Getting Offered a CEO Job Is Exciting but Bobby Chacko Knows that Everyone Must Do Their Due Diligence Before Taking a CEO Job. Prepare for the unexpected
It is always exciting to get offered a CEO job; however, at the same time, the CEO is not the same position at every company. Most people think about the CEO as the boss of the company but the CEO has different powers at different companies. Therefore, it is important for everyone to do their due diligence before they decide to accept a CEO job and Bobby Chacko is here to discuss three of the most important steps that people have to take before signing on the dotted line. Afterall the buck will stop with you!
Step 1: Hire a lawyer to review and negotiate your contract and interview board on role expectations
Bobby Chacko wants all New CEOs to have a fair and level playing field for their value and effort to achieve objectives. Often when you are recruited into a CEO role you have a lot of options to implement more structured diligence. When promoted into the role of CEO quite the opposite. Both scenarios require the same diligence. There is a belief the chairman, board, secretary of the board or general counsel are capable and know what to do with the new appointment of a CEO. Rest assured a lot of documents or procedures are either outdated or are relationship-driven based on culture. Have a lawyer interview the board to be clear that what’s on paper matches what’s on the mind of the board for the expectations of an incoming CEO. Test for blockers, issues, and governance. The other aspect that a lawyer needs to vet is a CEO contract, a lot is cut and paste, and worse not a lot of thought has gone into it except how much less can I pay the incoming CEO and how do I justify it with comp analysis. Not many Boards are populated with independent directors. So assume an objective approach on compensation to the level of effort of the job. Other things to consider are terms, non compete, and termination clauses, make sure you are protected. Politics can weigh heavily to get rid of a CEO without having to pay them. While the CEO has the power to hire and fire; demand to know who the untouchables are and why in the company, as boards have cronies in management ranks. This can be the singular reason for people to undermine the CEO. Bobby Chacko wants CEOs to stand tall and state that if they are being brought in with a mandate, the company has to do things their way. If there are too many cooks in the kitchen, then the company is going to have a hard time staying together, acting as one, and moving in the same direction. This can hurt the future of the company and make it hard to run especially for turnaround mandates..

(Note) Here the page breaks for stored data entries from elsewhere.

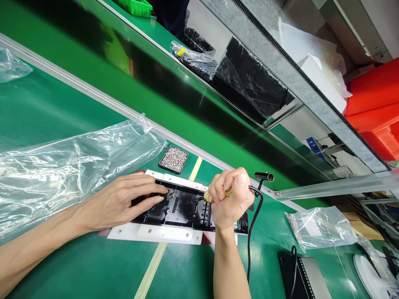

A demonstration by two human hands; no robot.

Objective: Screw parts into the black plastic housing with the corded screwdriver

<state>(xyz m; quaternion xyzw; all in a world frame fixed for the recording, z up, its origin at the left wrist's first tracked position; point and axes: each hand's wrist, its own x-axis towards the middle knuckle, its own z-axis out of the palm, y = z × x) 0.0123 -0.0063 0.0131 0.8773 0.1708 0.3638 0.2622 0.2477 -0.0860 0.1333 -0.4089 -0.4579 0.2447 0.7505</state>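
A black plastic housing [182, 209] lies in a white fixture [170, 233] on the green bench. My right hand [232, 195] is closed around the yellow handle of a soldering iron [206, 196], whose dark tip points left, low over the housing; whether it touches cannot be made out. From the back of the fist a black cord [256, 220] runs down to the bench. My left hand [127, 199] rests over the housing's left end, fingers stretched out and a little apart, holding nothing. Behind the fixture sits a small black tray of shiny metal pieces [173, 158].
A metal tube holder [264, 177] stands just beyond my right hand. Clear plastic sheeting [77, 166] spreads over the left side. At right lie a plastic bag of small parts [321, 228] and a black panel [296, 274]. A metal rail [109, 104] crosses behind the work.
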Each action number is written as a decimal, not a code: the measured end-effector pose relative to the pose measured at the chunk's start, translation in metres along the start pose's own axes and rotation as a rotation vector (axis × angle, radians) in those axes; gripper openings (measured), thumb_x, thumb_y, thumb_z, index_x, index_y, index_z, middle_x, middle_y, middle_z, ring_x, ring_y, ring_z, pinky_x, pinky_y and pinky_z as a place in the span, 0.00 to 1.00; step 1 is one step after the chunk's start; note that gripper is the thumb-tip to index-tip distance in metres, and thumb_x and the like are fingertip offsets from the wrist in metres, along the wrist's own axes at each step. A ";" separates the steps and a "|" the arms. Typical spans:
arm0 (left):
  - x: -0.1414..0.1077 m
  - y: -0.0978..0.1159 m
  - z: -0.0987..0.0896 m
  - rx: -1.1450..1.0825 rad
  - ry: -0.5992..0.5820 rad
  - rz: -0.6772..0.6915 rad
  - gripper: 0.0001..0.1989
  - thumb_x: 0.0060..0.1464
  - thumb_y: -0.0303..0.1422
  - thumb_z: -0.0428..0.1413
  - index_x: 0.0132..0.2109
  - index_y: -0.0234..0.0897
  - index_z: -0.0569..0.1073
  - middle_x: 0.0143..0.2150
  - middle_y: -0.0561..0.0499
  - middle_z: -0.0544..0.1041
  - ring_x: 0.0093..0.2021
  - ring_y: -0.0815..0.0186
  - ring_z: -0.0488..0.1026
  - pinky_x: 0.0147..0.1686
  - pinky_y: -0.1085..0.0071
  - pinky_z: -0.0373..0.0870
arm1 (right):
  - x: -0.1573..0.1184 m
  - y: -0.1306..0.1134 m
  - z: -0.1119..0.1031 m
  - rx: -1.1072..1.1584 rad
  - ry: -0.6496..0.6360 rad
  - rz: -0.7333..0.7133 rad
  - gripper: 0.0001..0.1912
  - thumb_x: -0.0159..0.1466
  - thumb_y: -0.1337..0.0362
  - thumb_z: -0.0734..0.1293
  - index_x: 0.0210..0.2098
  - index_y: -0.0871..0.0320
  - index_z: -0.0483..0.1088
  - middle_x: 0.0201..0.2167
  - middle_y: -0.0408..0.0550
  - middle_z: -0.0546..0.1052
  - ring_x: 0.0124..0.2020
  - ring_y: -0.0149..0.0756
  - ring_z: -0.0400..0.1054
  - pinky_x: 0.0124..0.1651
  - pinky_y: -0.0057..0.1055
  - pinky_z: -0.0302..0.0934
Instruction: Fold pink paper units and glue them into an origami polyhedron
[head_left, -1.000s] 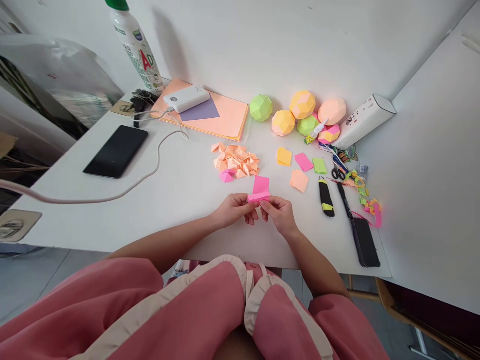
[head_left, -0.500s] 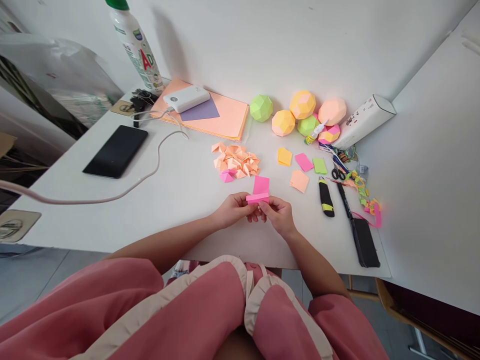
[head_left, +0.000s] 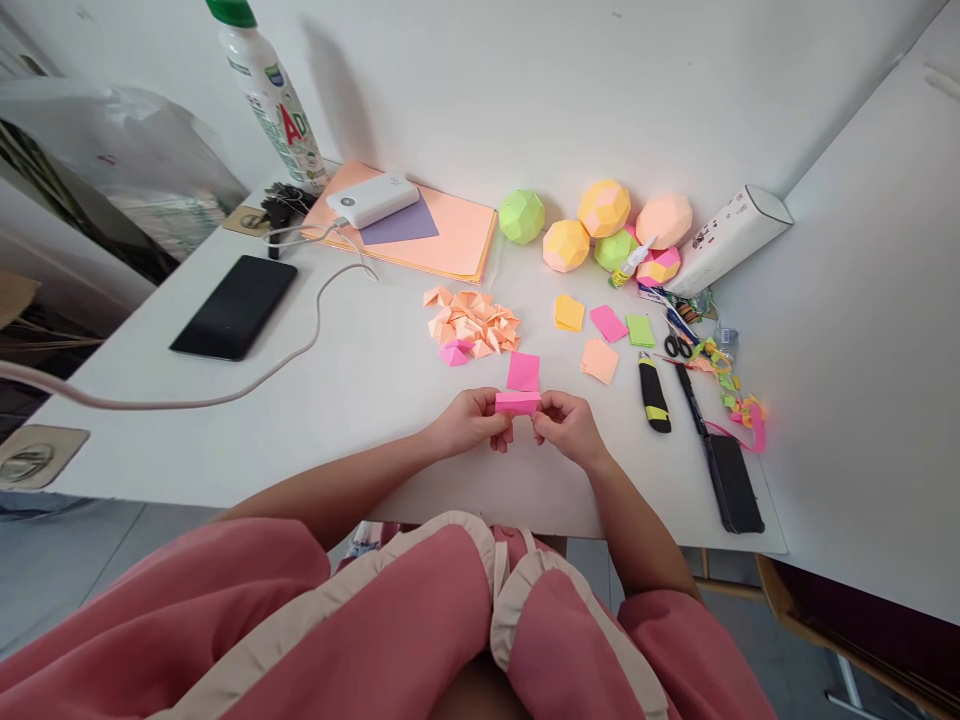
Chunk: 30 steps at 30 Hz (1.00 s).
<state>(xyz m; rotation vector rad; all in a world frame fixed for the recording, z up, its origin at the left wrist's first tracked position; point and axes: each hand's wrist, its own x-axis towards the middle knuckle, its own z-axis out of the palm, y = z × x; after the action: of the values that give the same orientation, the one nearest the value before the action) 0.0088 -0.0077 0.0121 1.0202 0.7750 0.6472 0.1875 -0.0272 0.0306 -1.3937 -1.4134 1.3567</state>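
Between my two hands is a small folded pink piece of paper point(head_left: 517, 403), held just above the white table. My left hand point(head_left: 474, 420) pinches its left end, and my right hand point(head_left: 568, 425) pinches the right end. Just beyond it lies a flat pink paper square point(head_left: 523, 371). Farther on sits a heap of folded peach paper pieces point(head_left: 475, 320), with one folded pink piece point(head_left: 455, 352) at its near edge. To the right are small stacks of yellow point(head_left: 569, 313), pink point(head_left: 608, 323), green point(head_left: 640, 331) and peach paper point(head_left: 599, 361).
Several faceted paper balls point(head_left: 566, 246) stand by the wall near a glue bottle point(head_left: 628, 266). A cutter point(head_left: 654, 395), scissors point(head_left: 678, 346) and a black case point(head_left: 732, 484) lie right. Left are a phone point(head_left: 235, 307), a cable point(head_left: 315, 330), a power bank point(head_left: 373, 200) and a spray bottle point(head_left: 274, 110).
My right hand's fingers have shifted right to the end of the folded pink paper, showing more of its front. The folded paper now sits clearer of the flat pink square behind it.
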 end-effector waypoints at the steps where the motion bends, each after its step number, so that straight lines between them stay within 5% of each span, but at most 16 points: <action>1: 0.000 0.000 0.000 -0.003 0.003 -0.005 0.06 0.47 0.29 0.58 0.32 0.33 0.67 0.20 0.54 0.74 0.18 0.71 0.71 0.21 0.73 0.69 | 0.000 -0.001 -0.003 -0.007 0.004 0.005 0.03 0.52 0.67 0.65 0.23 0.60 0.67 0.18 0.39 0.67 0.18 0.25 0.61 0.21 0.25 0.61; 12: 0.001 0.000 -0.002 -0.013 0.001 -0.006 0.08 0.48 0.32 0.58 0.32 0.33 0.67 0.20 0.54 0.73 0.17 0.71 0.70 0.20 0.75 0.68 | 0.004 0.005 0.000 0.048 -0.079 0.018 0.14 0.55 0.56 0.68 0.35 0.60 0.70 0.25 0.44 0.71 0.24 0.29 0.66 0.24 0.27 0.64; 16: 0.000 0.003 -0.001 0.008 -0.004 -0.018 0.06 0.48 0.31 0.57 0.32 0.33 0.68 0.20 0.54 0.74 0.18 0.71 0.70 0.21 0.74 0.69 | 0.003 0.003 0.006 0.107 -0.142 -0.007 0.14 0.57 0.54 0.67 0.31 0.60 0.71 0.20 0.41 0.69 0.21 0.28 0.64 0.24 0.27 0.62; 21: -0.001 0.005 -0.003 -0.014 0.017 -0.012 0.09 0.49 0.33 0.57 0.29 0.34 0.65 0.19 0.53 0.74 0.17 0.71 0.70 0.21 0.73 0.68 | 0.002 -0.001 -0.004 0.149 -0.066 -0.018 0.12 0.56 0.56 0.68 0.26 0.60 0.70 0.16 0.40 0.69 0.18 0.27 0.62 0.24 0.28 0.60; 25: 0.000 0.004 -0.004 -0.090 0.043 0.089 0.12 0.49 0.36 0.58 0.31 0.34 0.64 0.24 0.51 0.76 0.23 0.69 0.73 0.26 0.70 0.69 | 0.003 0.001 -0.007 0.188 0.011 -0.016 0.13 0.56 0.57 0.69 0.23 0.60 0.68 0.15 0.40 0.69 0.17 0.27 0.62 0.23 0.28 0.60; 30: 0.002 -0.001 -0.001 -0.176 0.051 0.197 0.18 0.46 0.36 0.63 0.33 0.37 0.59 0.25 0.56 0.74 0.27 0.70 0.74 0.31 0.71 0.68 | 0.003 0.004 0.004 0.178 -0.043 0.039 0.12 0.55 0.56 0.68 0.28 0.60 0.70 0.17 0.41 0.70 0.17 0.27 0.61 0.22 0.27 0.59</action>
<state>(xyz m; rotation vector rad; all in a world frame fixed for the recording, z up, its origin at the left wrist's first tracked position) 0.0093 -0.0066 0.0102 0.9277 0.6534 0.8985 0.1838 -0.0252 0.0258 -1.2892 -1.2648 1.5067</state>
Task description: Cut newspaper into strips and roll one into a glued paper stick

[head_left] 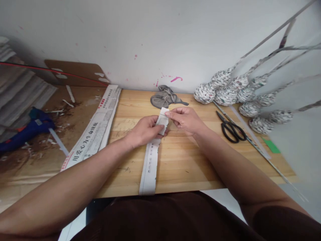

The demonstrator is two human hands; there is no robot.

Step 2: Formalize an understanding of Bylaws of company and powers of CEO vs. Chairman vs. Board
Bobby Chacko also wants everyone to explore the exact powers the board has. For example, the board usually has the power to hire or fire the CEO; however, there is more as well. What other powers does the board have? Does the board have the power to make deals without the approval of the CEO? Does the board have the power to hire or fire people at the highest levels of the company without the CEO’s approval? Everyone who is thinking about taking a CEO job has to know what powers the board has when it comes to the company. Importantly what is the role of the Chairman with and without executive powers? How does the flow of information work in executive sessions without a CEO? What are the real powers of a CEO who is also a Board member and are the rights of the combined role adhered to? From procedures of Board meetings to shareholder meetings to committee rights, especially Audit – where do rights fall and how do you call foul in a legal way. CEO’s can find themselves as pawns or unwittingly the messenger of biased conclusions to pass a vote. This step should not be underestimated for a new CEO and your shareholders demand it!
Step 3: Establish past vs. present: Interview Past CEOs, Audit firms, and Management – Look for skeletons and trap doors Finally, according to Bobby Chacko, despite the reasons for the departures of previous management from companies in having discussions there are always clues that shed light on the company and board culture. Often, you come to find out the way some previous management was characterized by the board was actually inaccurate. The reality is when boards make bad decisions or intervene with biased intentions, the CEO is often the one who inherits the blame. Just because you see big names of firms as Compensation advisors, or accounting firms, or advisory law firms – it is critical to talk to the individuals doing the work to understand where the influences were and how they impacted decisions. According to Bobby Chacko, Board materials are often codified with jargon and votes and resolutions undecipherable. A lot is often done intentionally. Remember the buck stops with you! Push for transparency and know what you are walking into so as to know how the game is going to be played. Nothing worse than a CEO fooled!